Shell Scripting Essentials
At any given moment I have a few dozen shell scripts I actively use - I am professionally lazy. It's useful, and surprisingly easy to learn, so I thought I'd share what I know. This will be referring to Bash, but much of it can be fitted to POSIX shell.
Why Care?
Scripting offers up far more potential for the software tools you have at your disposal on a Unix-like system, to create larger, specific meta-tools from them. Typing a single command can refer to hundreds of others, with all the usual logical structures associated with any other programming language, removing the manual effort of complex actions. If you have tens of thousands of e-mail addresses you would like to send death threats to, you can do it.
I think having this kind of power is a strong selling point on Unix-likes in general, but that's an aside.

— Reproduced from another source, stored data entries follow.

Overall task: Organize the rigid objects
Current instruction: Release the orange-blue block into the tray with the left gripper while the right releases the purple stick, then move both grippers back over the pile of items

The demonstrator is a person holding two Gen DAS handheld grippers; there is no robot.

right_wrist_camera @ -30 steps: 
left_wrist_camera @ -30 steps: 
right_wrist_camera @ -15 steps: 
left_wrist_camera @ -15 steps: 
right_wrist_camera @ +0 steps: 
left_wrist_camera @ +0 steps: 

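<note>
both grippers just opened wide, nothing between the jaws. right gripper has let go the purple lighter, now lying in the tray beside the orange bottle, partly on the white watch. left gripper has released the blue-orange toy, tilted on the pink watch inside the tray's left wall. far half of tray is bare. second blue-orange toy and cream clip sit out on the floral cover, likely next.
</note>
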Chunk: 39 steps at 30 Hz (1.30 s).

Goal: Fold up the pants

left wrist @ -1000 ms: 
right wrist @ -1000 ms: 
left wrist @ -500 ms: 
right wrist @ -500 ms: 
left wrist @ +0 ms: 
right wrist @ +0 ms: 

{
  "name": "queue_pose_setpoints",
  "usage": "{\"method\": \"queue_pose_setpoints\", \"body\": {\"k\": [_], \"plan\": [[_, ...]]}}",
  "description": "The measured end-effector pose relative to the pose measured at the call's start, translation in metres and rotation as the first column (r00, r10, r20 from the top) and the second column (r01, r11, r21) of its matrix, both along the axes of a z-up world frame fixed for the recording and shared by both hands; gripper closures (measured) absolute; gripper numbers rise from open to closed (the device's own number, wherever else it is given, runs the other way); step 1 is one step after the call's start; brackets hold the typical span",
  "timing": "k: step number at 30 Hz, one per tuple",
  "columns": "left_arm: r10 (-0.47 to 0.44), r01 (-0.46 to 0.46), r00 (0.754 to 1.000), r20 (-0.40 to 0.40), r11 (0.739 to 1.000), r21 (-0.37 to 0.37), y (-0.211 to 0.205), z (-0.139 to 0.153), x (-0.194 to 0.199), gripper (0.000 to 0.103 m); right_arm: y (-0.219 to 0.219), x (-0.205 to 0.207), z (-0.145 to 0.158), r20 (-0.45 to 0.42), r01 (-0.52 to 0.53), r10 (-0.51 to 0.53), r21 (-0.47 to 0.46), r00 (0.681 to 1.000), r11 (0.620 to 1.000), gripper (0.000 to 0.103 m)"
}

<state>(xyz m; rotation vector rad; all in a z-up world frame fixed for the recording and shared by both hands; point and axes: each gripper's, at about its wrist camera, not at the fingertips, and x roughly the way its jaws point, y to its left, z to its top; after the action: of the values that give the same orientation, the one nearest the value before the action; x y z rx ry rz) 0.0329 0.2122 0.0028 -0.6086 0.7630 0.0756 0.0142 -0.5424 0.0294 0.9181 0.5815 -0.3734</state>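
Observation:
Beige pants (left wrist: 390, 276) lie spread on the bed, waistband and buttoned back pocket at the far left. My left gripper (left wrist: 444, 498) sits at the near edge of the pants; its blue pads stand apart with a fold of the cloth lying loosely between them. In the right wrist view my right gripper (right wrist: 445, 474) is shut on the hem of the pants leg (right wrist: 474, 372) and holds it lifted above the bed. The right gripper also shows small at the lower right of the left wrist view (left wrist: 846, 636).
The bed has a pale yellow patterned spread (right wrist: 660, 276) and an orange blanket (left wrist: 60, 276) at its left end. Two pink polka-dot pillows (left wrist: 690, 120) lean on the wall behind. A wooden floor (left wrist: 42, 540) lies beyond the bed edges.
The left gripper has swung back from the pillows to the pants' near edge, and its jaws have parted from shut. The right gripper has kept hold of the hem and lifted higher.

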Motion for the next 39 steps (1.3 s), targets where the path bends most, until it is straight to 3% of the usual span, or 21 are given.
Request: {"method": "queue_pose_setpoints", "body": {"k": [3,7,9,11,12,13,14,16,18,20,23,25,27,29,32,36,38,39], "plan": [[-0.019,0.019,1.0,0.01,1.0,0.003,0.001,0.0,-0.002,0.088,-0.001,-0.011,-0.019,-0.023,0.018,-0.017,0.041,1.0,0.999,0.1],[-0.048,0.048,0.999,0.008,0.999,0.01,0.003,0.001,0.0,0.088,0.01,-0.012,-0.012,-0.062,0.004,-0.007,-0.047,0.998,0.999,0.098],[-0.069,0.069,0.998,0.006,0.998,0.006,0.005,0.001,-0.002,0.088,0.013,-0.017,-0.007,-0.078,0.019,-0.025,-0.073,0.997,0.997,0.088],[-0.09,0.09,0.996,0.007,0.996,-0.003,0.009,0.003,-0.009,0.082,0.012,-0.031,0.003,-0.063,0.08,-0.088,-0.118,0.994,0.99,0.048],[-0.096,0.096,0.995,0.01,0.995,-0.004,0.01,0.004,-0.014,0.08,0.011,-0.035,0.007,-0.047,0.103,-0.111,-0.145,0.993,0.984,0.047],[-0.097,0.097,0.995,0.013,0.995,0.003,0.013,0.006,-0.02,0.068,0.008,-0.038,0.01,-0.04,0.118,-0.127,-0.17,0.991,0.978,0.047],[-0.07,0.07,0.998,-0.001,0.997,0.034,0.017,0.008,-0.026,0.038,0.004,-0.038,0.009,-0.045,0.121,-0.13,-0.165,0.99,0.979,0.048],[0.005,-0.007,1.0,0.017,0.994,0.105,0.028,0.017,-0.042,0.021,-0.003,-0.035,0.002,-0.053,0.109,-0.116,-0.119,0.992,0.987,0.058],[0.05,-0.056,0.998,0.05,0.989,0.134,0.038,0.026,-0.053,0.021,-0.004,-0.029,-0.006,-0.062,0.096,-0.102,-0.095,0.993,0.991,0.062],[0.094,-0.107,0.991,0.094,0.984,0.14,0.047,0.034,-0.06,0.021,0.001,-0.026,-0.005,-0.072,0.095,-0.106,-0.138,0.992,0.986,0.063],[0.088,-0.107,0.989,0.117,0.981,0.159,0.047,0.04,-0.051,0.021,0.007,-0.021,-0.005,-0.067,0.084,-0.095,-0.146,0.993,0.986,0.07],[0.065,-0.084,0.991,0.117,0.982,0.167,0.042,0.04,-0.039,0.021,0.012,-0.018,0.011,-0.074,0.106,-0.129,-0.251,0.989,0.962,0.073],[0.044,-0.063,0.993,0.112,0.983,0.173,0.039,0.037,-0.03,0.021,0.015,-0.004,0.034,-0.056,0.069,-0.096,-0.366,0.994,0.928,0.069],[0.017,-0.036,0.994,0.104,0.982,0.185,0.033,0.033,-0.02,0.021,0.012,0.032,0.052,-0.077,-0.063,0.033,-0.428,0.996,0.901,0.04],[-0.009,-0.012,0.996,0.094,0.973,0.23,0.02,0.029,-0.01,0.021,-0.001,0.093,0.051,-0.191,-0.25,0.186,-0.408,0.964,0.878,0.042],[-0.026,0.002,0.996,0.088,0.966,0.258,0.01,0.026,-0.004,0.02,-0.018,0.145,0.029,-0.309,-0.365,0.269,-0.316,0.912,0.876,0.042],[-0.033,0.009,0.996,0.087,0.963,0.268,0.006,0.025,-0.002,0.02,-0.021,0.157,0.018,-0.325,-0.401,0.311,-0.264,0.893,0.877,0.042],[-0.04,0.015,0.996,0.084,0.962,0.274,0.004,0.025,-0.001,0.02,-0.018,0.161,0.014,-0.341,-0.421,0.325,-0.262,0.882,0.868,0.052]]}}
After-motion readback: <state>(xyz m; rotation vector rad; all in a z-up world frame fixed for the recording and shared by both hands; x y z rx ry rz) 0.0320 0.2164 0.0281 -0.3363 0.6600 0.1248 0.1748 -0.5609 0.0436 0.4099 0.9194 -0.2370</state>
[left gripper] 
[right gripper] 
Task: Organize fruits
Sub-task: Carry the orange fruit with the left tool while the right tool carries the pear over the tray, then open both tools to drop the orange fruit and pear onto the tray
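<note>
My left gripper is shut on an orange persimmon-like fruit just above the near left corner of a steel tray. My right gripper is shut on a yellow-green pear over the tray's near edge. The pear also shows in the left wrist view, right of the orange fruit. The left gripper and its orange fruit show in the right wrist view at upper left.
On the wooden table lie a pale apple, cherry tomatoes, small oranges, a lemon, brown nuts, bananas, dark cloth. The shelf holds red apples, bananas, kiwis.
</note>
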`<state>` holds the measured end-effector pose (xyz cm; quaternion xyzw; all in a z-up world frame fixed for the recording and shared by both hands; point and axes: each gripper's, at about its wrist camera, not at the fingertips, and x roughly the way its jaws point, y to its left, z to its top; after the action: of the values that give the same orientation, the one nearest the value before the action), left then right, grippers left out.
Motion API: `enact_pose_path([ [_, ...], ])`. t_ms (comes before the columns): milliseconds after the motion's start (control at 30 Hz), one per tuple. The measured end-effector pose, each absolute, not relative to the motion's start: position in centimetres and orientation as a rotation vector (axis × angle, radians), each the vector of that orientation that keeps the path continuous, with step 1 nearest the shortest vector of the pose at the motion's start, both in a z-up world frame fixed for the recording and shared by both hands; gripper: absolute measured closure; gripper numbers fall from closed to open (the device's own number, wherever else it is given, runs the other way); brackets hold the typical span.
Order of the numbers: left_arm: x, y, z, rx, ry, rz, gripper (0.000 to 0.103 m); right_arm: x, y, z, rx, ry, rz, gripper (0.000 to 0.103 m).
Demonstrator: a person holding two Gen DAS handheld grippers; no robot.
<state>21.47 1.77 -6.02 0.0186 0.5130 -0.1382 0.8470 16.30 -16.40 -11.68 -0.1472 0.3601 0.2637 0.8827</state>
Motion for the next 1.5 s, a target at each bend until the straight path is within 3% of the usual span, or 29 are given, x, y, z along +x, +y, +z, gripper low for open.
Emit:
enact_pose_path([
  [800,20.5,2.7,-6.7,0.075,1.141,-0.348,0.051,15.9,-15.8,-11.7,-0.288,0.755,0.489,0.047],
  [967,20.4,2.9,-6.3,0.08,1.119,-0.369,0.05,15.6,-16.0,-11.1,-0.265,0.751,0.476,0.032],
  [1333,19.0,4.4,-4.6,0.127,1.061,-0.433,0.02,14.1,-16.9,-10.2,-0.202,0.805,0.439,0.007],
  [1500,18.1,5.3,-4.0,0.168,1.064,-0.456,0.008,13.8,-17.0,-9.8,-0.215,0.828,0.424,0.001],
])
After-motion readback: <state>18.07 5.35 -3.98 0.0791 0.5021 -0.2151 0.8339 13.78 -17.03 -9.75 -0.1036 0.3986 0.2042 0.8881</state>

With this post, I aim to give a reasonably comprehensive over to scripting aimed at someone unfamiliar, as a basic reference point, and to show some of what's available, which may inspire them to write their own scripts to simplify some task.
Helpful Concepts to Know
- 'stdin' - input. This can be from the command line, or piped from another program.
- 'stdout' - output. This can be output to the screen, or piped into another program.
- 'pipe' - directing the output of one program to be used as the input of another. Uses the '|' pipe character.
- 'variables' - keywords referring to stored data. You're probably already familiar enough with this. An example variable 'var' is set with 'var=' and accessed with '$var'.
The example below shows some of the concepts in use. Here, echo will output 'Hello world', which will becomes awk's input - awk will then output 'world':
echo 'Hello world' | awk '{print $2}'
Many other methods besides just piping are used to control the flow of a script, allowing more complex scripts to be made. Knowing the below is a good starting point.
- ';' - wait until the preceding program ends before the next begins.
- '&' - execute the preceding and next program simultaneously.
- '&&' - if the preceding program ends successfully or statement is true, execute the next program.
- '||' - if the preceding program fails or statement is false, execute the next program.
- '>' - direct output to file. '>>' - if file already exists, this appends rather than overwrites the file.
Here's another example of this chain in use:
(echo 'Return this' && echo 'and this' && echo 'and this' || echo 'If any fail, return this') >> output_file
Beyond a certain level of complexity, you may find if-else statements more legible:
if [[ -z $(ls ~) ]]; then echo 'Bro someone took your stuff' else echo 'All good' fi
'while' and 'for' loops, case statements, and much else you may be familiar with is also available here.
You may also notice the use of '-z', which is a conditional - note: not the same as program arguments, though they look similar. '-z' here means empty, and likewise '-n' means non-empty. '-lt' means less than, '-ge' means greater than or equal to, etc. Running 'man test' on your Unix-like, or the manual page for your shell (if you don't know your shell, likely 'bash') will give you a longer list of some of the other expressions available to you, which I won't go into any further detail here.
Now, Some Actual Programs
These get used most frequently in any fairly complex script I'm writing, so I would consider them foundational knowledge. There are plenty more, of course. To learn more about them, just precede their name with 'man'.
- echo / printf: 'echo' prints its input, which are either strings (in quotes, or otherwise), or variables. 'printf' is similar, although it has additional formmating sequences by default, and doesn't automatically add newlines.
- cat: 'cat' is technically used to concatenate two or more files. It can also print the contents of a single file to stdout - which can go to the screen or another program, which it's often used for.
- grep: 'grep' can perform regex pattern matching on its input, and return matches. This also applies to returning the lines of a file which have a match. It can also check for multiple matches, use OR/AND logic for multiple searches, and do reverse matching.
- head / tail: 'head' and 'tail' may output the first or last few lines or characters of their input.
- curl: 'curl' can connect to URLs and fetch their content, directing their content to files or stdout, among other things.
- cut: 'cut' cuts input based on a given delimiter, and prints a field after cutting.
- awk: 'awk' is something like a far more powerful version of cut, often preferred because it can use multiple characters in a string as its delimiter, print multiple fields and lines algorithmically, even performing conditionals and calculations. It's basically a language in its own right.
- sed: 'sed' (stream editor) is very useful for finding and deleting, or finding and altering, matches and lines in a file, or to filter output before passing it to the next program.
Other Stuff Worth Mentioning
cron - cron jobs are used to automate the running of programs, and I find myself using them often. Their format allows you to run scripts at any specified moment weeks or months away. For example, cron could run a script at a specific time on your server, and even send an alert if something went wrong, none of which requires you to immediately be there.
mutt - mutt is a terminal-based e-mail client, with an ncurses TUI interface for browsing mailboxes (and offers a lot in terms of writing macros, which is great). It's important, because after the unanimously painful set-up, it also allows you to send mail directly from the terminal without needing to open the client. You still want to automate those death threats, right?